Segment Start: Study material

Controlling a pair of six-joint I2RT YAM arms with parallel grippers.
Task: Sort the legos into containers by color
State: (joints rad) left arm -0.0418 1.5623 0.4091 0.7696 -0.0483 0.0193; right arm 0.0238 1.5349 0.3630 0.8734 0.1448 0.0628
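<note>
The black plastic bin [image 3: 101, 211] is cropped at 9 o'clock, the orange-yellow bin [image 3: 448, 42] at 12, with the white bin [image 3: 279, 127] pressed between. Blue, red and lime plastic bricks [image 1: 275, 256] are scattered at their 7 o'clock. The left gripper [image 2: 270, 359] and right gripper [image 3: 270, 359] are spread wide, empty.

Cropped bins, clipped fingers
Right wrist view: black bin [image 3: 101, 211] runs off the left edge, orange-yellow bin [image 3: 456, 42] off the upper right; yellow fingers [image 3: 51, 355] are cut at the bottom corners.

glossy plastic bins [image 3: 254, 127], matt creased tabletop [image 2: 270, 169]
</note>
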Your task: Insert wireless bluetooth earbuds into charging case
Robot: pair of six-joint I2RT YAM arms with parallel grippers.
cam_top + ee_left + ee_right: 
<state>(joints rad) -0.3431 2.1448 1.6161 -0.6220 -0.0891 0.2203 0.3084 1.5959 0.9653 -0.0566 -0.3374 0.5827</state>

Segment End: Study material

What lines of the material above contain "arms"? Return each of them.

Controlling a pair of six-joint I2RT YAM arms with parallel grippers.
Robot: pair of six-joint I2RT YAM arms with parallel grippers.

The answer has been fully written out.